# Transfer Learning

In this notebook, you'll learn how to use pre-trained networks to solved challenging problems in computer vision. Specifically, you'll use networks trained on [ImageNet](http://www.image-net.org/) [available from torchvision](http://pytorch.org/docs/0.3.0/torchvision/models.html). 

ImageNet is a massive dataset with over 1 million labeled images in 1000 categories. It's used to train deep neural networks using an architecture called convolutional layers. I'm not going to get into the details of convolutional networks here, but if you want to learn more about them, please [watch this](https://www.youtube.com/watch?v=2-Ol7ZB0MmU).

Once trained, these models work astonishingly well as feature detectors for images they weren't trained on. Using a pre-trained network on images not in the training set is called transfer learning. Here we'll use transfer learning to train a network that can classify our cat and dog photos with near perfect accuracy.

With `torchvision.models` you can download these pre-trained networks and use them in your applications. We'll include `models` in our imports now.

In [129]:
%matplotlib inline
%config InlineBackend.figure_format = 'retina'

import matplotlib.pyplot as plt

import torch
from torch import nn
from torch import optim
import torch.nn.functional as F
from torchvision import datasets, transforms, models

Most of the pretrained models require the input to be 224x224 images. Also, we'll need to match the normalization used when the models were trained.
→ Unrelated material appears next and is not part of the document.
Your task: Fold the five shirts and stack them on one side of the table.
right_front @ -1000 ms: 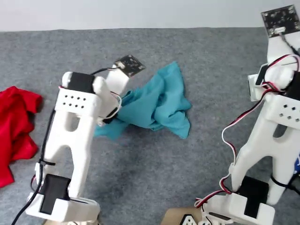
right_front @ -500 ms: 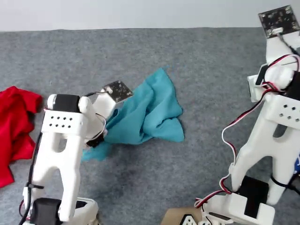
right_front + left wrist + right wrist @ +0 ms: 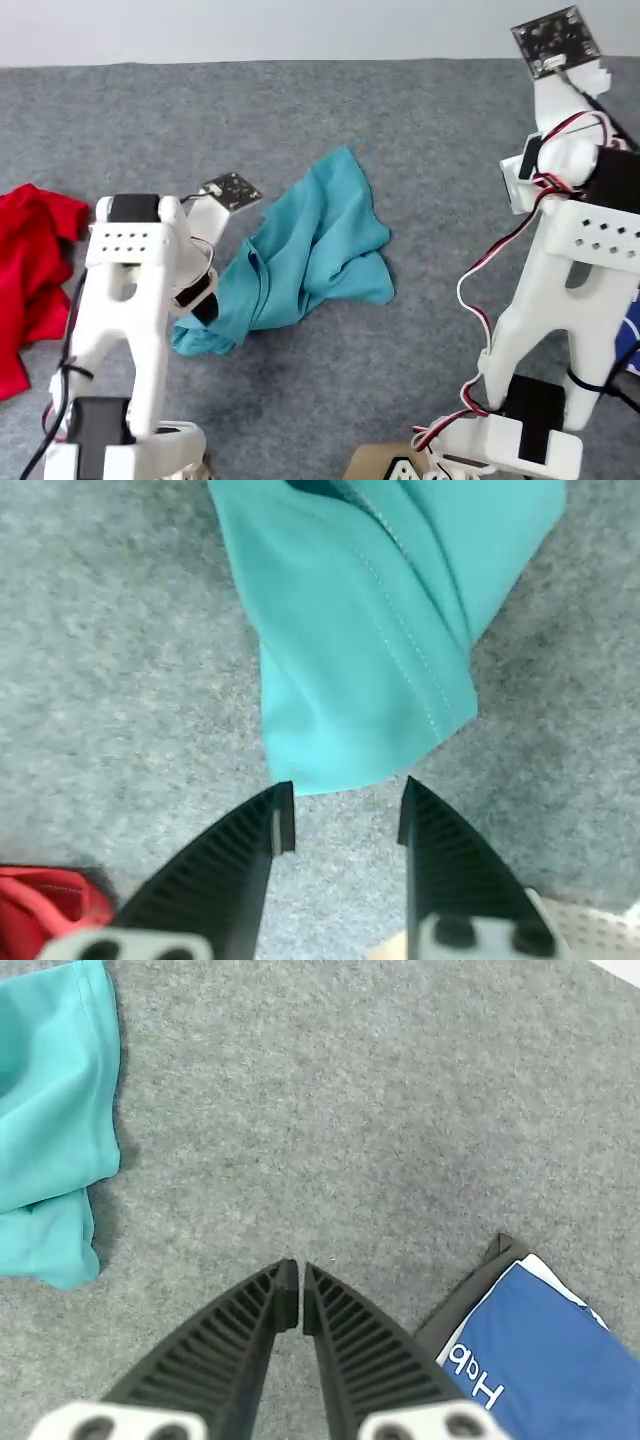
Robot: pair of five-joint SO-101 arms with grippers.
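Your left gripper (image 3: 345,792) stood fingers apart by the teal shirt (image 3: 350,630); right gripper (image 3: 300,1272) fingers together; red shirt (image 3: 35,260) cropped at nine o'clock.

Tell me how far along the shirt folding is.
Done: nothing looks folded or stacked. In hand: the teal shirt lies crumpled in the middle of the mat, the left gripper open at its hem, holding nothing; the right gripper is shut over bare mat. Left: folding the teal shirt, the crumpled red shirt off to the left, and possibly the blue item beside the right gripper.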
Each color channel was normalized separately, the means are `[0.485, 0.456, 0.406]` and the standard deviations are `[0.229, 0.224, 0.225]`.

In [130]:
data_dir = 'Cat_Dog_data'

# TODO: Define transforms for the training data and testing data
train_transforms = transforms.Compose([transforms.RandomRotation(30),
                                      transforms.RandomResizedCrop(224),
                                      transforms.RandomHorizontalFlip(),
                                      transforms.ToTensor(),
                                      transforms.Normalize([0.485, 0.456, 0.406],
                                                          [0.229, 0.224, 0.225])])

test_transforms = transforms.Compose([transforms.Resize(225),
                                     transforms.CenterCrop(224),
                                     transforms.ToTensor()])
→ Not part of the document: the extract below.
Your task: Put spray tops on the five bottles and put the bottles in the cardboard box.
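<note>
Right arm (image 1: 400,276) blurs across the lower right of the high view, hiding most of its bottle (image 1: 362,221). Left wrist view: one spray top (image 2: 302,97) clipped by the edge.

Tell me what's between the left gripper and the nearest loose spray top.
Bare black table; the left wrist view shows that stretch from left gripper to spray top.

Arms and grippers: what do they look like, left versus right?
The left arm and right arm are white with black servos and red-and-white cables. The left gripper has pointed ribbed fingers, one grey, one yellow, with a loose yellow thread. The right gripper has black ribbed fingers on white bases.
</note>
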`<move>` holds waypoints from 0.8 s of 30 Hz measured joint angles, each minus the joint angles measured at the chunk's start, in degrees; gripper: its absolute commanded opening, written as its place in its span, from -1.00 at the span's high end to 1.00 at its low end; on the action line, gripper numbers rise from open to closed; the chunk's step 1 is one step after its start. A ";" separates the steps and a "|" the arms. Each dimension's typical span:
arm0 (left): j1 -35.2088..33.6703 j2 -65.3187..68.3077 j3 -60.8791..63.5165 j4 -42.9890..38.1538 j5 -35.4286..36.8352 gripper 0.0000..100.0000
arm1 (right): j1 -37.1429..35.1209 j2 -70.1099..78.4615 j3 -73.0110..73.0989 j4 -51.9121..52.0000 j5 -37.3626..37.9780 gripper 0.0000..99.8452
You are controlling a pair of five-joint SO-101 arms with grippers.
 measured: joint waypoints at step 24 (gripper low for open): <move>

# Pass transforms in here, then run the next cell to see how the transforms look
train_data = datasets.ImageFolder(data_dir + '/train', transform=train_transforms)
test_data = datasets.ImageFolder(data_dir + '/test', transform=test_transforms)

trainloader = torch.utils.data.DataLoader(train_data, batch_size=64, shuffle=True)
testloader = torch.utils.data.DataLoader(test_data, batch_size=64)
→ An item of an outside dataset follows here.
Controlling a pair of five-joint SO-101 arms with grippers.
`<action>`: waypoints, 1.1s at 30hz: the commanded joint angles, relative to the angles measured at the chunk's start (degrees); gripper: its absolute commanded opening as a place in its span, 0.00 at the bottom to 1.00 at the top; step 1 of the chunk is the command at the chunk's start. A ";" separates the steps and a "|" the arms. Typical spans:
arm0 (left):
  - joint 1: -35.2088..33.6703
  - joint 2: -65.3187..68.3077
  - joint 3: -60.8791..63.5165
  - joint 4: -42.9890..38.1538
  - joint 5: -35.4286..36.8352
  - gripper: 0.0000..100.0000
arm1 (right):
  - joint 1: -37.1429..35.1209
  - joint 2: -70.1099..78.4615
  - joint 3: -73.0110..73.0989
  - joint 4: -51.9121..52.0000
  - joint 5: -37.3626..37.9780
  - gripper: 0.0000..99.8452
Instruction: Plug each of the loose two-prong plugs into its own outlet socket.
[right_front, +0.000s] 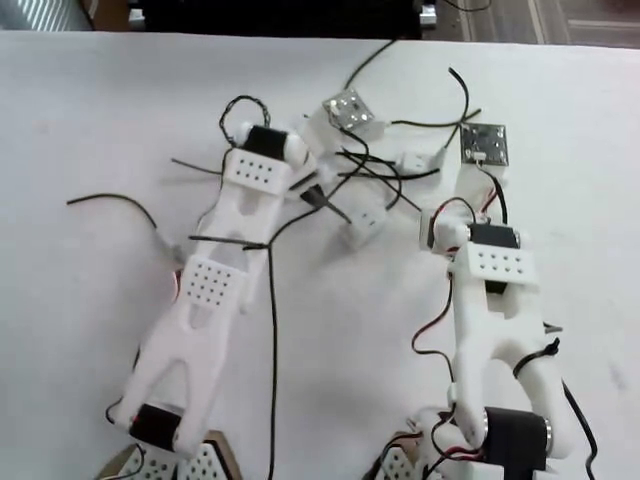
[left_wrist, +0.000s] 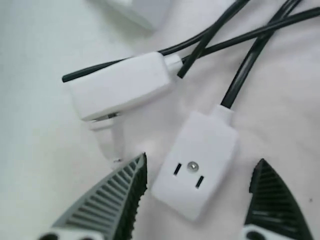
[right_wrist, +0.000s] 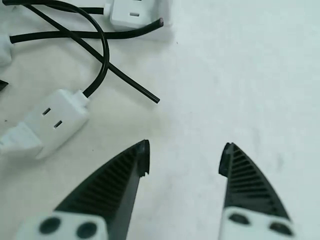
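The left gripper (left_wrist: 201, 161) is spread wide with nothing in it, one finger (left_wrist: 117, 200) on each side of a socket (left_wrist: 205, 145) that lies slots up on the table (left_wrist: 40, 150). Whether the fingers are low enough to close on the socket cannot be told. A plug (left_wrist: 120, 90) lies just far-left of the socket, not plugged into it. Its prongs do not line up with the slots.

If the gripper closes here, it would probably take the socket rather than the plug. The smooth body could twist or slide out, because its stiff cord (left_wrist: 247, 80) pulls on it. Several black cords (left_wrist: 210, 37) cross just beyond. Lifting either piece may drag the others and shift the plug.

The right gripper (right_wrist: 186, 147) is also apart and holds nothing, over bare table. A second socket (right_wrist: 55, 117) lies near it on the left, beyond a loose cord end (right_wrist: 150, 97). Both arms point into the same tangle. They could bump each other or snag a cord.
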 joint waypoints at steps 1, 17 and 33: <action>-0.57 1.45 -1.58 -1.41 0.35 0.32 | 0.48 -2.33 -0.18 -0.48 -0.09 0.23; 0.92 1.63 -2.11 16.53 -11.60 0.07 | 0.57 -2.33 -0.18 -0.40 -0.09 0.23; -11.82 -6.02 2.64 17.23 -5.71 0.06 | 0.40 -2.33 -0.18 -0.40 -0.09 0.23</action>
We can load in a model such as [DenseNet](http://pytorch.org/docs/0.3.0/torchvision/models.html#id5). Let's print out the model architecture so we can see what's going on.

In [132]:
model = models.densenet121(pretrained=True)
model

  nn.init.kaiming_normal(m.weight.data)


DenseNet(
  (features): Sequential(
    (conv0): Conv2d(3, 64, kernel_size=(7, 7), stride=(2, 2), padding=(3, 3), bias=False)
    (norm0): BatchNorm2d(64, eps=1e-05, momentum=0.1, affine=True, track_running_stats=True)
    (relu0): ReLU(inplace)
    (pool0): MaxPool2d(kernel_size=3, stride=2, padding=1, dilation=1, ceil_mode=False)
    (denseblock1): _DenseBlock(
      (denselayer1): _DenseLayer(
        (norm1): BatchNorm2d(64, eps=1e-05, momentum=0.1, affine=True, track_running_stats=True)
        (relu1): ReLU(inplace)
        (conv1): Conv2d(64, 128, kernel_size=(1, 1), stride=(1, 1), bias=False)
        (norm2): BatchNorm2d(128, eps=1e-05, momentum=0.1, affine=True, track_running_stats=True)
        (relu2): ReLU(inplace)
        (conv2): Conv2d(128, 32, kernel_size=(3, 3), stride=(1, 1), padding=(1, 1), bias=False)
      )
      (denselayer2): _DenseLayer(
        (norm1): BatchNorm2d(96, eps=1e-05, momentum=0.1, affine=True, track_running_stats=True)
        (relu1): ReLU(inplac

This model is built out of two main parts, the features and the classifier. The features part is a stack of convolutional layers and overall works as a feature detector that can be fed into a classifier. The classifier part is a single fully-connected layer `(classifier): Linear(in_features=1024, out_features=1000)`. This layer was trained on the ImageNet dataset, so it won't work for our specific problem. That means we need to replace the classifier, but the features will work perfectly on their own. In general, I think about pre-trained networks as amazingly good feature detectors that can be used as the input for simple feed-forward classifiers.

In [133]:
# Freeze parameters so we don't backprop through them
for param in model.parameters():
    param.requires_grad = False

from collections import OrderedDict
classifier = nn.Sequential(OrderedDict([
                          ('fc1', nn.Linear(1024, 500)),
                          ('relu', nn.ReLU()),
                          ('fc2', nn.Linear(500, 2)),
                          ('output', nn.LogSoftmax(dim=1))
                          ]))
    
model.classifier = classifier

With our model built, we need to train the classifier. However, now we're using a **really deep** neural network. If you try to train this on a CPU like normal, it will take a long, long time. Instead, we're going to use the GPU to do the calculations. The linear algebra computations are done in parallel on the GPU leading to 100x increased training speeds. It's also possible to train on multiple GPUs, further decreasing training time.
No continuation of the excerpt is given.